*** AVAILABLE DATA ***
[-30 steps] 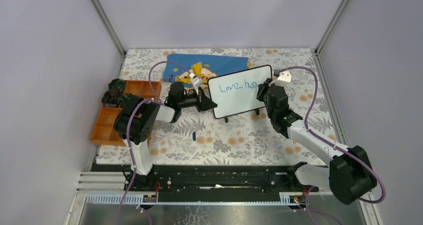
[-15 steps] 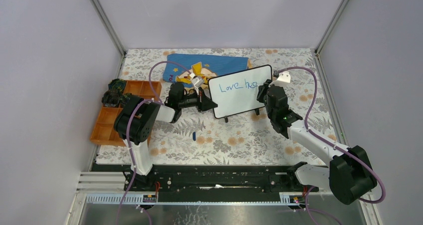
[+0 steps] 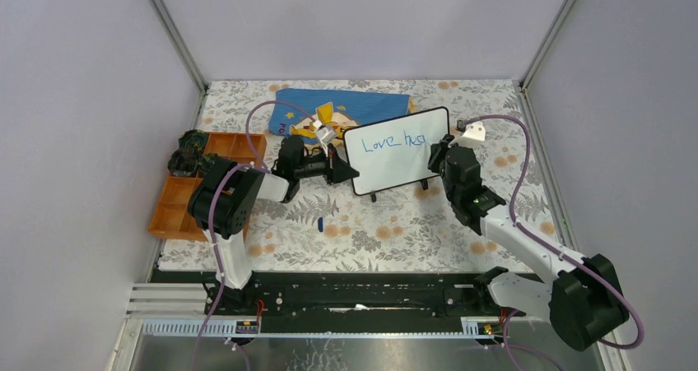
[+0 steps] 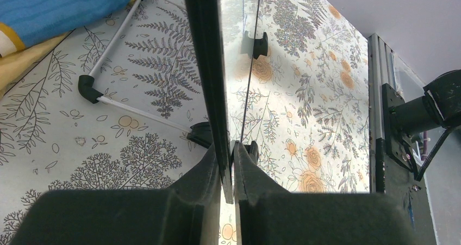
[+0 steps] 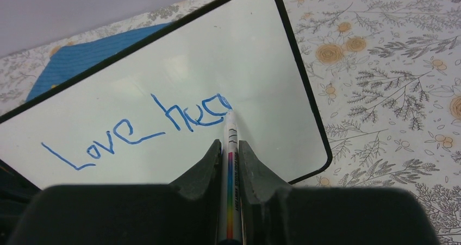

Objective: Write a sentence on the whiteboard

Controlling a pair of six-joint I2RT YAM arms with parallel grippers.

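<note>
The whiteboard point(image 3: 399, 164) stands tilted on its black feet at mid-table, a glossy white panel with a thin black rim. It carries one line of blue handwriting, the sentence point(image 5: 136, 128), reading roughly "Love hea". My left gripper point(image 3: 342, 172) is shut on the board's left edge point(image 4: 209, 66), seen edge-on in the left wrist view. My right gripper point(image 5: 229, 147) is shut on a white marker point(image 5: 230, 169) with a rainbow stripe. Its tip touches the board at the end of the last letter. In the top view the right gripper point(image 3: 436, 150) sits at the board's right edge.
A blue cloth point(image 3: 346, 106) with a yellow cartoon figure lies behind the board. An orange compartment tray point(image 3: 202, 192) sits at the left. A small dark blue cap point(image 3: 319, 222) lies on the floral table cover in front of the board.
The right gripper has shifted slightly right along the board with the marker, and the second word has grown by a stroke. The left arm has not moved.
</note>
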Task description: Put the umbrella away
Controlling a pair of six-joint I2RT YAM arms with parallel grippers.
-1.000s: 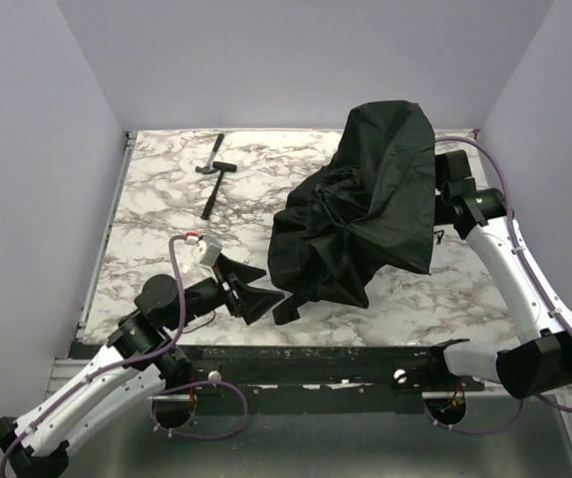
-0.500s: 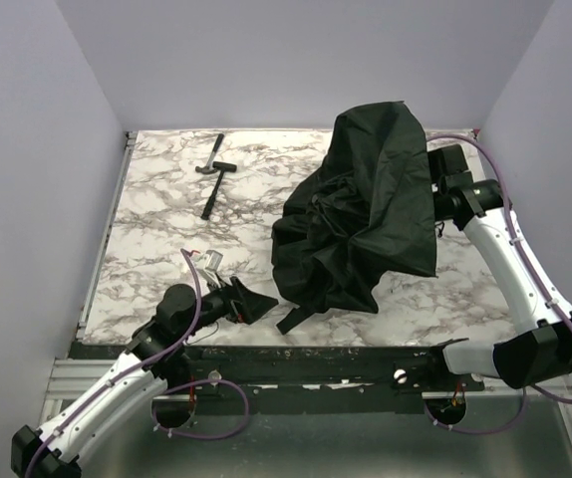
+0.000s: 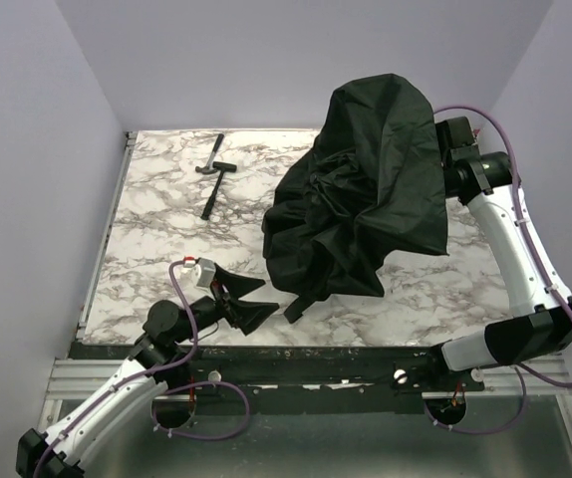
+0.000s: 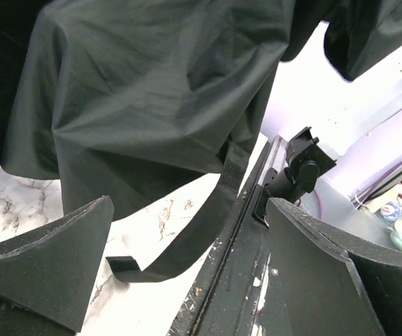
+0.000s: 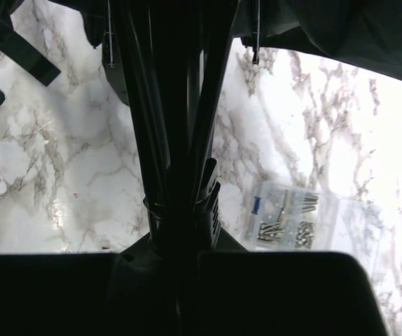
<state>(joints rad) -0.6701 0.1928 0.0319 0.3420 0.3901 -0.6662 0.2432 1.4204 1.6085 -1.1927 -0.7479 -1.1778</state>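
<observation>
The black umbrella (image 3: pixel 366 189) hangs half collapsed over the right middle of the marble table, its canopy bunched and drooping. In the top view the canopy hides my right gripper. In the right wrist view that gripper (image 5: pixel 180 255) is shut on the umbrella's shaft and folded ribs (image 5: pixel 176 140). A black strap (image 3: pixel 296 304) dangles from the canopy's lower edge to the table. My left gripper (image 3: pixel 249 302) stands open just left of that strap, near the table's front edge. In the left wrist view the strap (image 4: pixel 194 224) lies ahead of the left gripper (image 4: pixel 187 259), with nothing between its fingers.
A small black-handled hammer (image 3: pixel 213 171) lies at the back left. A clear box of screws (image 5: pixel 292 213) sits on the table under the canopy. The black front rail (image 4: pixel 236 280) runs under the left gripper. Grey walls close in on three sides.
The right arm has raised the umbrella and carried it a little back. The left arm's elbow has dropped toward the near edge, while its open gripper stays by the strap.
</observation>
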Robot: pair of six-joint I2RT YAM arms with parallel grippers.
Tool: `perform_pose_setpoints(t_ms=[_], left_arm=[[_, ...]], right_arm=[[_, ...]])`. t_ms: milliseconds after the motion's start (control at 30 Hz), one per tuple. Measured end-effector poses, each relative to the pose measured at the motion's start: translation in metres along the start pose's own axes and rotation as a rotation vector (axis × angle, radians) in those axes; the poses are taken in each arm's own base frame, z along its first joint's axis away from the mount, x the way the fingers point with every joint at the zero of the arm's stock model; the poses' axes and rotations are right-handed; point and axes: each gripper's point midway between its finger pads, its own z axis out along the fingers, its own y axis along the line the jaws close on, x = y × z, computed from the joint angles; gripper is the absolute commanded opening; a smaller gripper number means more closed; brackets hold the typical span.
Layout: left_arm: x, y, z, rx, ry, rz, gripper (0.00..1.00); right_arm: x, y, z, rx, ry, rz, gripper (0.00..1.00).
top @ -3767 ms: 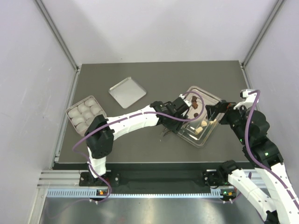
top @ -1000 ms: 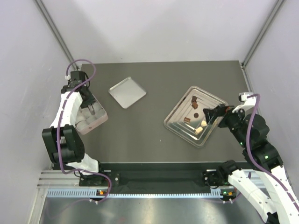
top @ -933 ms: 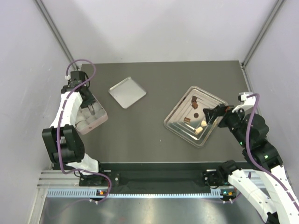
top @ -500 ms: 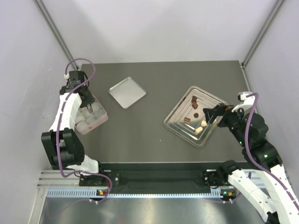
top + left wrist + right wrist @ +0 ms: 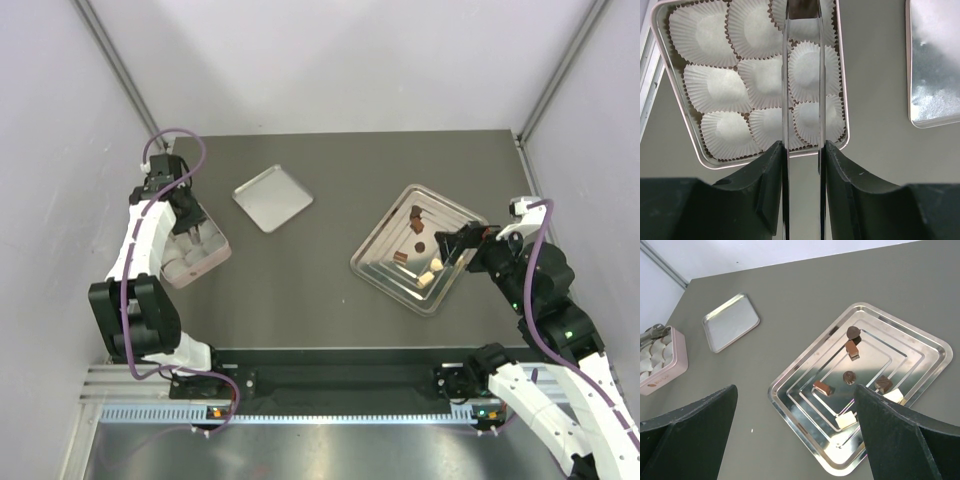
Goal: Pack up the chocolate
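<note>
Several chocolate pieces (image 5: pixel 418 250), dark brown and cream-white, lie in the steel tray (image 5: pixel 375 262); they also show in the right wrist view (image 5: pixel 849 376). My left gripper (image 5: pixel 193 222) hovers over the pink tin (image 5: pixel 215 262) of white paper cups. In the left wrist view its long thin blades (image 5: pixel 785 75) are shut on a dark chocolate piece (image 5: pixel 803 9) above the tin's far right cup. The tin's rim (image 5: pixel 842 100) shows there too. My right gripper (image 5: pixel 452 241) is open and empty, held above the tray's right side (image 5: pixel 795 390).
A small flat silver lid (image 5: pixel 272 197) lies between the tin and the tray, also seen in the left wrist view (image 5: pixel 935 60) and the right wrist view (image 5: pixel 731 321). White walls stand close on both sides.
The left arm has swung from the steel tray over to the pink tin. In the last second its gripper has drawn slightly toward the tin's far side. The right arm has not moved.
</note>
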Motion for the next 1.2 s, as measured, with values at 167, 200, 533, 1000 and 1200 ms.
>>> perform_pose_setpoints(t_ms=[167, 200, 533, 1000, 1200], left_arm=[[0.003, 0.001, 0.001, -0.002, 0.008, 0.002, 0.49], [0.003, 0.001, 0.001, -0.002, 0.007, 0.001, 0.49], [0.002, -0.004, -0.004, 0.026, 0.011, 0.012, 0.49], [0.036, -0.18, -0.127, 0.556, -0.127, 0.405, 0.5], [0.116, -0.242, -0.161, 0.735, -0.071, 0.58, 0.52]], right_arm=[[0.0, 0.0, 0.0, 0.0, 0.0, 0.0, 1.0], [0.0, 0.0, 0.0, 0.0, 0.0, 0.0, 1.0], [0.0, 0.0, 0.0, 0.0, 0.0, 0.0, 1.0], [-0.001, -0.004, 0.0, 0.023, 0.003, -0.002, 1.0], [-0.013, -0.005, -0.006, 0.042, -0.027, 0.002, 1.0]])
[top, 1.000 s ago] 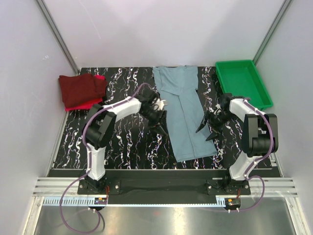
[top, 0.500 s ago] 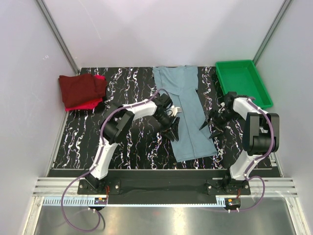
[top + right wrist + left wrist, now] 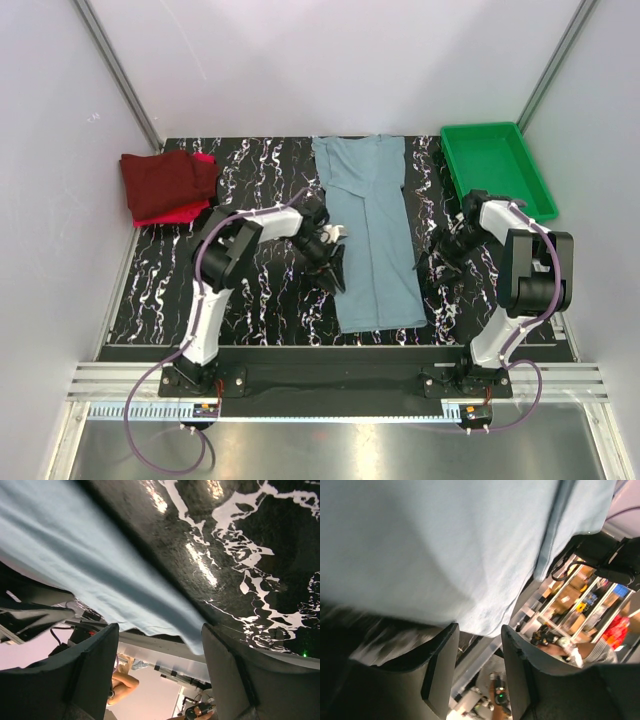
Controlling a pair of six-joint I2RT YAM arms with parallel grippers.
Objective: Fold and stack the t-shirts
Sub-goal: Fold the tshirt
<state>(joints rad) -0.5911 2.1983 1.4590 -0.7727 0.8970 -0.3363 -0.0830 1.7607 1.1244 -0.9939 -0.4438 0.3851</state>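
Observation:
The large grey-blue t-shirt (image 3: pixel 375 235) lies as a long narrow strip down the middle of the black marbled table, from the back edge to near the front. My left gripper (image 3: pixel 335 272) sits low at the shirt's left edge, open; in the left wrist view the cloth (image 3: pixel 445 555) lies just beyond the left gripper (image 3: pixel 477 635), and nothing is between its fingers (image 3: pixel 440 665). My right gripper (image 3: pixel 433 268) is open at the shirt's right edge, with the hem (image 3: pixel 100 565) ahead of the right gripper (image 3: pixel 160 630). A folded maroon t-shirt (image 3: pixel 165 180) rests on a red one (image 3: pixel 178 212) at the back left.
A green plastic tray (image 3: pixel 497 170) stands at the back right, close behind the right arm. Grey walls close in the table on three sides. The arm bases stand on a rail along the near edge.
The shirt's lower part has shifted left and the strip now lies narrower and straighter. My left gripper swung right over the cloth, then back to its left edge. My right gripper edged slightly right.

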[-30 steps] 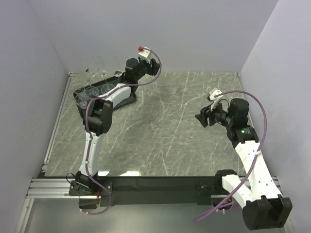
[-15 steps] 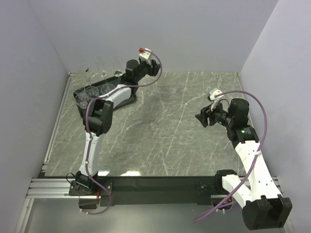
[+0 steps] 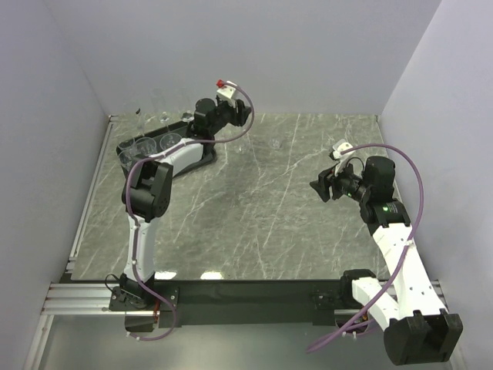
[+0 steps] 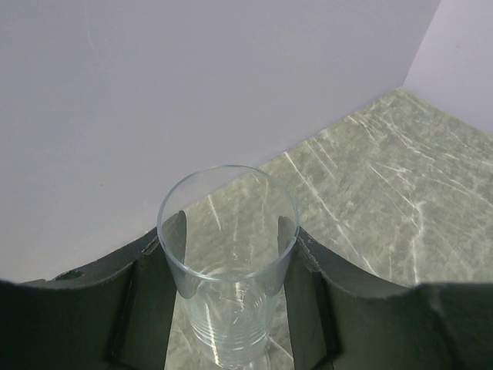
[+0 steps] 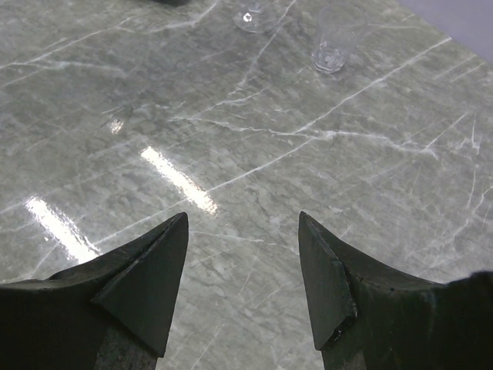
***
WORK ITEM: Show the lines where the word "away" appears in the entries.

WRITTEN REPLY:
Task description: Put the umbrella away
Tool: `perform_pose_setpoints(t_ms=[_], left_arm=[[_, ...]], right_arm=[[_, ...]])`. t_ms: milliseconds after the motion's start (control at 30 Hz), one per tuple. Measured end-effector poses, each relative to the pose measured at the motion's start: translation in metres along the start pose's own axes and rotation as a rotation vector (axis × angle, radians) in those axes; the poses are taken in each arm's own base frame, z along its first joint's axis away from the mount, x the way the fingers point with every joint at the zero of the arm's stock model; the poses' axes and rotations are right-handed; point and axes: each gripper's point midway between its finger pads, its own z axis out along the fingers, its own y axis along the line the jaws close on, x = y × z, computed from the joint angles; gripper is the absolute commanded opening; a smaller gripper number means more closed; brackets hold the typical span.

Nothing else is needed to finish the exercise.